Paper isn’t perfect, at least not yet. For writing, it’s definitely less good. There’s a noticable lag on input at times, and this means if you write using a joined up flow quickly, it tends to miss corners out, making my already poor scrawl somewhat (ahem, more) unreadable. I’ve no idea if this is something that’ll improve over time as they get time to optimise the software, or whether it’s a hardware limitation. Either way, this means for note taking in talks, I still reach for my trusty Moleskine. It also relies on gestures for turning the page and accessing the tool palette, and these don’t quite work all the time, leading you to accidentally draw all over the page when you didn’t mean to. At which point you have to use the crazy undo two-finger-dial gesture, which doesn’t quite work for me. I do appreciate why they’ve tried to use gestures so much - Paper does benefit from not having buttons all over it, but I think they need to be a bit more obvious and a bit less error prone to convince me fully.

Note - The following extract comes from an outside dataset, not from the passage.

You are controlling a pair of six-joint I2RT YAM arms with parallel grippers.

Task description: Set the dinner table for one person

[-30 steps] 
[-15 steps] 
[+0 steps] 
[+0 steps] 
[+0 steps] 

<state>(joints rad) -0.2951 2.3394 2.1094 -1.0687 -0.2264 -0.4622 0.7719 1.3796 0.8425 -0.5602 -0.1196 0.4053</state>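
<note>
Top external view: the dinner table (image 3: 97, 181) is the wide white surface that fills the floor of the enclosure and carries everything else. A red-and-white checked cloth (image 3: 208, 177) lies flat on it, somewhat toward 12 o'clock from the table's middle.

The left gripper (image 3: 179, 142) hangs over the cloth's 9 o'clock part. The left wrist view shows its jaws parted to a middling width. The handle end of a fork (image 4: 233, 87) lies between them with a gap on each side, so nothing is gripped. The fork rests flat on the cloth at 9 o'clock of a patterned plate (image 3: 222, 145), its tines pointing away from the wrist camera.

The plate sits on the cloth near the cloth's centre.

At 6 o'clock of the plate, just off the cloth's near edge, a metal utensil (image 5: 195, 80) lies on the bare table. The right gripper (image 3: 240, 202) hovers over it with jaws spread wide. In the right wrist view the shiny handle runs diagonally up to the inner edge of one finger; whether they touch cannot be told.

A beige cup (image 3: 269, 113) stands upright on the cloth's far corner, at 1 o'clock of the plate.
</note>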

Organisation wise, Paper wins hands down, despite not using iPads conventional UI for such things. Instead, the clever peeps over at Fifty Three let you create a series of small notebooks, which you can flick through the pages of without having to make them full screen. This makes skim reading notebooks to find the note you’re interested in not just easy, but a pleasure to boot. I now feel happy generating a new small notebook for each talk, task, or idea (a bit like how people use Field Note Brand notebooks in the real world I guess) rather than having one massive virtual notebook, as finding what I want is no different from finding it in the real world.

Despite my gripes with the UI, I now use Paper and my Cosmonaut all the time, particularly for sketching out ideas for apps - UI mockups, icon designs, user flows, etc. On one hand, it seems amazing that it has taken me two years of iPad ownership to get to this position - you’d have thought this would have been cracked early on in the iPad’s life. But it just shows you how hard it is to get these things right. All the things that make Paper a joy to use - the properly simulated pens and paper and the virtual notebooks that you can skim through with ease - are all hard details to get right.

Two years seems like a long time, but I think we’re still only getting to grips with the UI challenges brought to us by the iPad. Paper is an amazing piece of engineering to solve what superficially seems a simple problem. Something to keep in mind when you specify your next project.